== THE TASK ==
What lines of the data below hold "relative"? Show them.

== MATERIAL TO PROCESS ==
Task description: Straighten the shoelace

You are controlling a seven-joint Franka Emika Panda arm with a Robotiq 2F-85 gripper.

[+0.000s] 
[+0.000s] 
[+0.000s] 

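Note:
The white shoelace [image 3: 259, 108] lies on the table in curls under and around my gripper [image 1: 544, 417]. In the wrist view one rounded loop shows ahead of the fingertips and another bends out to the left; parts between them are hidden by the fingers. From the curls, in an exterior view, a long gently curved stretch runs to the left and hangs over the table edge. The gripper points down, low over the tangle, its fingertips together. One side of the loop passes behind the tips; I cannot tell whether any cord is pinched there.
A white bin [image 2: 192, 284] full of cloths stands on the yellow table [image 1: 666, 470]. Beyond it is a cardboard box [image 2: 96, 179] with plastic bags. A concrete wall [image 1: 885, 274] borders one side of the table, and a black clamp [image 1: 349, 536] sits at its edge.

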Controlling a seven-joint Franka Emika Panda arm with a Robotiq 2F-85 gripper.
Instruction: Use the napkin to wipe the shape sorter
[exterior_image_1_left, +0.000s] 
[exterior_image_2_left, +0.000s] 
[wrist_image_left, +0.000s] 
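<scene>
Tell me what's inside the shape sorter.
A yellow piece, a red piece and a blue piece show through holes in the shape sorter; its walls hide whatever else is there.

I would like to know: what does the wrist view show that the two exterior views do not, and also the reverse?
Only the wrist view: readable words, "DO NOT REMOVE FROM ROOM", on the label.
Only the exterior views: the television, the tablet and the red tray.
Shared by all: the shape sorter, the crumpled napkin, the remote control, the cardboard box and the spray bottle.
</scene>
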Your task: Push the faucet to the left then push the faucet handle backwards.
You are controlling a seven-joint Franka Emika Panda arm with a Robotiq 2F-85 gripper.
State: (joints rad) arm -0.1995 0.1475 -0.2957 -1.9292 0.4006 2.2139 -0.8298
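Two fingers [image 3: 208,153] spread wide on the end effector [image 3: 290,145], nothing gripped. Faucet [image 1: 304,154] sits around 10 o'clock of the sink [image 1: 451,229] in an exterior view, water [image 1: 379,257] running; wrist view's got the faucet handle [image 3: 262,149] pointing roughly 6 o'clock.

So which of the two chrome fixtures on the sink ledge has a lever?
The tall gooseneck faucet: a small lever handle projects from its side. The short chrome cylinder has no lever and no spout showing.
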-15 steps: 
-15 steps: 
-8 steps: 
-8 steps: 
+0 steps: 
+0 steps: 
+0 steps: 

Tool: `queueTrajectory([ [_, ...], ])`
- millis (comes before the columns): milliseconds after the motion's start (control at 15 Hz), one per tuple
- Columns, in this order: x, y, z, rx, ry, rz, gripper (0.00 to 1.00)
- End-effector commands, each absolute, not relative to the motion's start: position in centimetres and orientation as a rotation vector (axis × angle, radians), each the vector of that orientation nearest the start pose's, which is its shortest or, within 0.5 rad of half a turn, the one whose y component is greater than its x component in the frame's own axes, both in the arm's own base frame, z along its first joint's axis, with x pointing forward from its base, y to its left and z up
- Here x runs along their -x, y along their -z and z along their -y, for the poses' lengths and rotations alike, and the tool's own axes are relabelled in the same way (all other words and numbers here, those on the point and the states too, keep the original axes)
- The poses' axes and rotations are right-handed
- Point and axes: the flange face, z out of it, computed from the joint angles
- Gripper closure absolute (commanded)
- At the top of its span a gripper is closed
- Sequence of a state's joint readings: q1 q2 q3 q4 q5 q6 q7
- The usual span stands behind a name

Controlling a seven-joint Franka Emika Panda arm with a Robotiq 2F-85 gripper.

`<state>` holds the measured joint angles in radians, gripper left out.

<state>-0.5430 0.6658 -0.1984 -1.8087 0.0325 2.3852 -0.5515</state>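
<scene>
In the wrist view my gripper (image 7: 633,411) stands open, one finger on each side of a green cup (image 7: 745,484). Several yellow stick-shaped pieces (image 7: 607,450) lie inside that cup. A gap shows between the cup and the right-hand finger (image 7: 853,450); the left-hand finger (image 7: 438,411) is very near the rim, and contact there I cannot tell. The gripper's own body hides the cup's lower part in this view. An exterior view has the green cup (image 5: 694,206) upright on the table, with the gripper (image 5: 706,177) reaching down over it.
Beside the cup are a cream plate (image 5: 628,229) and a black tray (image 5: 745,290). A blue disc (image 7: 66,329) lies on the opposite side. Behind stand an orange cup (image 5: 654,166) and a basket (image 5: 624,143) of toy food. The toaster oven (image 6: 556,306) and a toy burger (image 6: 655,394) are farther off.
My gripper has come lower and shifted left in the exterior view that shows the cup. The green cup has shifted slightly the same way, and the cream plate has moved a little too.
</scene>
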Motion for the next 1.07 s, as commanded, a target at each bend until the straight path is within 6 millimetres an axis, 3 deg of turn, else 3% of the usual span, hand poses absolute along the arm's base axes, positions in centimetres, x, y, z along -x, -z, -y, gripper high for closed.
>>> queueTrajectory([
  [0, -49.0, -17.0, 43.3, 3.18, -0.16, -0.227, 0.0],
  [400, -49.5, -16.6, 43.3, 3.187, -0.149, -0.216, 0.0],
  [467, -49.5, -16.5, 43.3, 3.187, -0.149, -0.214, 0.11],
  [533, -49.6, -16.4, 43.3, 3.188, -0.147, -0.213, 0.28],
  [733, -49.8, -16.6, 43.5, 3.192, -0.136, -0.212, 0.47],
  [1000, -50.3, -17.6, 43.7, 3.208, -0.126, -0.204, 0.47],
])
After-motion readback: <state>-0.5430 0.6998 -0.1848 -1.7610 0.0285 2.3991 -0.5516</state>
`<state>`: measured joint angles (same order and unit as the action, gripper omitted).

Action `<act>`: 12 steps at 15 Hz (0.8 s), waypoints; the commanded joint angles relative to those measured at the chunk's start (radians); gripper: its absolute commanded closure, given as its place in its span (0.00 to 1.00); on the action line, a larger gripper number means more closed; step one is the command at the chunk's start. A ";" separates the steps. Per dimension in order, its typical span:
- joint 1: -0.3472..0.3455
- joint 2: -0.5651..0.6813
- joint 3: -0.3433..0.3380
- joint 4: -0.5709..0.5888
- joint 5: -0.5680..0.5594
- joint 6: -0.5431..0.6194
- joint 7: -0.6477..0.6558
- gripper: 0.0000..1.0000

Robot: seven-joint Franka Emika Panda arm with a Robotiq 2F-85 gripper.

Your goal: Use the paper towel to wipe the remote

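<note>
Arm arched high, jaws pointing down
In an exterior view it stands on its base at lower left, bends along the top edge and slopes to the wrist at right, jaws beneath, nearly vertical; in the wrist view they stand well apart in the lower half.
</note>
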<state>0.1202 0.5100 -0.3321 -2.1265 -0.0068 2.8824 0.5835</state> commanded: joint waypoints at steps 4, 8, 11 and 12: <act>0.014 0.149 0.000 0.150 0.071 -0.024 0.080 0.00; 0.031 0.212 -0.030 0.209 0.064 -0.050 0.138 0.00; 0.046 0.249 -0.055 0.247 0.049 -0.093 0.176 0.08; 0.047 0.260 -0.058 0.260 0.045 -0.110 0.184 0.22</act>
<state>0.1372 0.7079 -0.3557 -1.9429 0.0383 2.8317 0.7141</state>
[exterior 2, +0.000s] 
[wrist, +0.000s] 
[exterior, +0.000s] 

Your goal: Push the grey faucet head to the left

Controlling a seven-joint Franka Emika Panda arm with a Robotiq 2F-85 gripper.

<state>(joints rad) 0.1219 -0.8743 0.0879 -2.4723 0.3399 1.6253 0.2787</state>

== REPLY TO THE EXERCISE ==
- End-effector commands, each absolute, not relative to the motion's start: position in centimetres and orientation as a rotation vector (axis × angle, radians), each the vector of that orientation nearest the start pose's, which is its shortest or, within 0.5 rad of half a turn, the one whose y component is greater than its x component in the frame's own axes, both in the arm's own base frame, z along its first joint's axis, with x pointing forward from its base, y to its left and z up
Action `<act>`: 12 steps at 15 Hz (0.8 s), waypoints; the commanded joint angles relative to those measured at the chunk's start (radians); gripper: its absolute commanded closure, given as its place in its span (0.00 to 1.00); on the action line, a larger gripper number means more closed; step one is the command at the chunk's start. A ";" separates the steps. Per dimension in order, its typical span:

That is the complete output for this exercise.